▶ **Exercise directions**:
In full and word for word, return the listing that follows.

++++++

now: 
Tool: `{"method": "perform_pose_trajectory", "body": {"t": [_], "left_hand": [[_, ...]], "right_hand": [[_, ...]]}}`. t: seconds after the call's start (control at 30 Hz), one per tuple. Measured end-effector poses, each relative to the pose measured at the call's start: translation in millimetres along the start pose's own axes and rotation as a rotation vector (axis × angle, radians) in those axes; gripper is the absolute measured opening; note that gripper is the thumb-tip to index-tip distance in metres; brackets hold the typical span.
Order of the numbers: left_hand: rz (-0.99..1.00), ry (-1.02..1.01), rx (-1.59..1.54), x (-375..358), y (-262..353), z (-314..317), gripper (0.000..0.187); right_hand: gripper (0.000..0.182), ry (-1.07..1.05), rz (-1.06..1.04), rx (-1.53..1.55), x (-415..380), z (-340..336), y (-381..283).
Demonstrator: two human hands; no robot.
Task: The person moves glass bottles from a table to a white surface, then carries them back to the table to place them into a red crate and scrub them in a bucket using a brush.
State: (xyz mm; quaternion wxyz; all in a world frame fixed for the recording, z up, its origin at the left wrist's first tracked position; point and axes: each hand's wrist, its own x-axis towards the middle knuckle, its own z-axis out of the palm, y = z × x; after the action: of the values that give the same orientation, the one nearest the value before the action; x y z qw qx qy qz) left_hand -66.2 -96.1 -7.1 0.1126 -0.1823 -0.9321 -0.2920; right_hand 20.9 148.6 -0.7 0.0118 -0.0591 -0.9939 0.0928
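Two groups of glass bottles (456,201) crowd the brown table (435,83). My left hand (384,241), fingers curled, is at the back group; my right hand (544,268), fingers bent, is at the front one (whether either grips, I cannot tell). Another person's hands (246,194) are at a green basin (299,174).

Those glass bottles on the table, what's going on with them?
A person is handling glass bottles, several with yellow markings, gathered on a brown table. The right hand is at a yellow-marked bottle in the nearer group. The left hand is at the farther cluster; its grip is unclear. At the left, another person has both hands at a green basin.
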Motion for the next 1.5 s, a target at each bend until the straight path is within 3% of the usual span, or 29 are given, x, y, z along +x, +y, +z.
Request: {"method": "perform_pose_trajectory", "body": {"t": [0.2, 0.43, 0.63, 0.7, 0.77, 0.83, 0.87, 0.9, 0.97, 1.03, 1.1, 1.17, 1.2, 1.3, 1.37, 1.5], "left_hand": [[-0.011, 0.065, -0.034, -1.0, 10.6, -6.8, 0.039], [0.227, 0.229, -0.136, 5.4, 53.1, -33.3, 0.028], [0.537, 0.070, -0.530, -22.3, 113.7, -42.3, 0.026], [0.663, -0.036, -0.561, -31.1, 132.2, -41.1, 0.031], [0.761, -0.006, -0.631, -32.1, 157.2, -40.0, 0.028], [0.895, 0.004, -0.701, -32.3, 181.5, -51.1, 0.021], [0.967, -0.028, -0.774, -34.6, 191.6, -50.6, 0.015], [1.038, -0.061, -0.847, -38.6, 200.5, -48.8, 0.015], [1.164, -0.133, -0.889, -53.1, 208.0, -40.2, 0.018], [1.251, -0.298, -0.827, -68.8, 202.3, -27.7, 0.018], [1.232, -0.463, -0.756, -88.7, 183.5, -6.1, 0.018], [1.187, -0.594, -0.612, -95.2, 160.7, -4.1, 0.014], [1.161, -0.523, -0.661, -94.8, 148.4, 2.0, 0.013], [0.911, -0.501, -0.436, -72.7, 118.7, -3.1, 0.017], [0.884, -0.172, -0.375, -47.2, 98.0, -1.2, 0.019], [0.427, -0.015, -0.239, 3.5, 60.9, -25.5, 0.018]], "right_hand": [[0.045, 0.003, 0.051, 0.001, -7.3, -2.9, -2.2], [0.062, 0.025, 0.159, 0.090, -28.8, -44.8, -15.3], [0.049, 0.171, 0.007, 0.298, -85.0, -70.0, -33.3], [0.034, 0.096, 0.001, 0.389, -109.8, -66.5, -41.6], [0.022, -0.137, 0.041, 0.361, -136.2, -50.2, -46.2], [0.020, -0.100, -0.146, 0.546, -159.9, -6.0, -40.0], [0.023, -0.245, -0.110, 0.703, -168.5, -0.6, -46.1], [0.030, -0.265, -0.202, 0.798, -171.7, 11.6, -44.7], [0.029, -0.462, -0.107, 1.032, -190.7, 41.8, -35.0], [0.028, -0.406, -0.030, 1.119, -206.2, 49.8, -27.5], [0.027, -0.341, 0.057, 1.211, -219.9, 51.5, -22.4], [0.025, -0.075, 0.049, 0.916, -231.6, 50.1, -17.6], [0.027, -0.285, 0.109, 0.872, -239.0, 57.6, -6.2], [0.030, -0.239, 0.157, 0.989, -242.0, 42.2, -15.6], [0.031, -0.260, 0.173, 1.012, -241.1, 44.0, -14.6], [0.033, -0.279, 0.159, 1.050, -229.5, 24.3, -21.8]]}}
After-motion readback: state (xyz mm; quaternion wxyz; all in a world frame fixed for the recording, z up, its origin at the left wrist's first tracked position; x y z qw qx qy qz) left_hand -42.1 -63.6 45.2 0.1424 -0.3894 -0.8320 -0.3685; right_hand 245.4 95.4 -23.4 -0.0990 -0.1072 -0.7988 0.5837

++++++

▶ **Answer below**:
now: 
Tool: `{"method": "perform_pose_trajectory", "body": {"t": [_], "left_hand": [[_, ...]], "right_hand": [[_, ...]]}}`. t: seconds after the call's start (control at 30 Hz), one per tuple. Measured end-effector poses, each relative to the pose measured at the call's start: translation in millimetres along the start pose's own axes and rotation as a rotation vector (axis × angle, radians) in those axes; gripper is the absolute measured opening; note that gripper is the thumb-tip to index-tip distance in metres; brackets hold the typical span.
Order of the numbers: left_hand: rz (-0.99..1.00), ry (-1.02..1.01), rx (-1.59..1.54), x (-375..358), y (-262..353), z (-314..317), gripper (0.000..0.187); right_hand: gripper (0.000..0.182), ry (-1.07..1.05), rz (-1.06..1.04), rx (-1.53..1.55), x (-415..380), z (-340..336), y (-381..283).
Demonstrator: two human hands; no robot.
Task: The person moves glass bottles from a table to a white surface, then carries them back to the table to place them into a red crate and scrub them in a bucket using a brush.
State: (xyz mm; quaternion wxyz; all in a world frame fixed for the recording, z up, its origin at the left wrist's first tracked position; point and axes: each hand's wrist, its own x-axis towards the middle knuckle, its own z-axis out of the palm, y = z × x; after the action: of the values that give the same orientation, the one nearest the value before the action; x y z qw qx qy qz) left_hand -66.2 -96.1 -7.1 0.1126 -0.1823 -0.9321 -0.2920; right_hand 20.9 148.6 -0.7 0.0118 -0.0591 -0.9939 0.0928
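Two groups of glass bottles (456,201) crowd the brown table (435,83). My left hand (384,241), fingers curled, is at the back group; my right hand (544,268), fingers bent, is at the front one (whether either grips, I cannot tell). Another person's hands (246,194) are at a green basin (299,174).

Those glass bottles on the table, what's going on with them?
A person is handling glass bottles, several with yellow markings, gathered on a brown table. The right hand is at a yellow-marked bottle in the nearer group. The left hand is at the farther cluster; its grip is unclear. At the left, another person has both hands at a green basin.
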Motion for the next 1.5 s, a target at each bend until the straight path is within 3% of the usual span, or 29 are given, x, y, z along +x, +y, +z.
Request: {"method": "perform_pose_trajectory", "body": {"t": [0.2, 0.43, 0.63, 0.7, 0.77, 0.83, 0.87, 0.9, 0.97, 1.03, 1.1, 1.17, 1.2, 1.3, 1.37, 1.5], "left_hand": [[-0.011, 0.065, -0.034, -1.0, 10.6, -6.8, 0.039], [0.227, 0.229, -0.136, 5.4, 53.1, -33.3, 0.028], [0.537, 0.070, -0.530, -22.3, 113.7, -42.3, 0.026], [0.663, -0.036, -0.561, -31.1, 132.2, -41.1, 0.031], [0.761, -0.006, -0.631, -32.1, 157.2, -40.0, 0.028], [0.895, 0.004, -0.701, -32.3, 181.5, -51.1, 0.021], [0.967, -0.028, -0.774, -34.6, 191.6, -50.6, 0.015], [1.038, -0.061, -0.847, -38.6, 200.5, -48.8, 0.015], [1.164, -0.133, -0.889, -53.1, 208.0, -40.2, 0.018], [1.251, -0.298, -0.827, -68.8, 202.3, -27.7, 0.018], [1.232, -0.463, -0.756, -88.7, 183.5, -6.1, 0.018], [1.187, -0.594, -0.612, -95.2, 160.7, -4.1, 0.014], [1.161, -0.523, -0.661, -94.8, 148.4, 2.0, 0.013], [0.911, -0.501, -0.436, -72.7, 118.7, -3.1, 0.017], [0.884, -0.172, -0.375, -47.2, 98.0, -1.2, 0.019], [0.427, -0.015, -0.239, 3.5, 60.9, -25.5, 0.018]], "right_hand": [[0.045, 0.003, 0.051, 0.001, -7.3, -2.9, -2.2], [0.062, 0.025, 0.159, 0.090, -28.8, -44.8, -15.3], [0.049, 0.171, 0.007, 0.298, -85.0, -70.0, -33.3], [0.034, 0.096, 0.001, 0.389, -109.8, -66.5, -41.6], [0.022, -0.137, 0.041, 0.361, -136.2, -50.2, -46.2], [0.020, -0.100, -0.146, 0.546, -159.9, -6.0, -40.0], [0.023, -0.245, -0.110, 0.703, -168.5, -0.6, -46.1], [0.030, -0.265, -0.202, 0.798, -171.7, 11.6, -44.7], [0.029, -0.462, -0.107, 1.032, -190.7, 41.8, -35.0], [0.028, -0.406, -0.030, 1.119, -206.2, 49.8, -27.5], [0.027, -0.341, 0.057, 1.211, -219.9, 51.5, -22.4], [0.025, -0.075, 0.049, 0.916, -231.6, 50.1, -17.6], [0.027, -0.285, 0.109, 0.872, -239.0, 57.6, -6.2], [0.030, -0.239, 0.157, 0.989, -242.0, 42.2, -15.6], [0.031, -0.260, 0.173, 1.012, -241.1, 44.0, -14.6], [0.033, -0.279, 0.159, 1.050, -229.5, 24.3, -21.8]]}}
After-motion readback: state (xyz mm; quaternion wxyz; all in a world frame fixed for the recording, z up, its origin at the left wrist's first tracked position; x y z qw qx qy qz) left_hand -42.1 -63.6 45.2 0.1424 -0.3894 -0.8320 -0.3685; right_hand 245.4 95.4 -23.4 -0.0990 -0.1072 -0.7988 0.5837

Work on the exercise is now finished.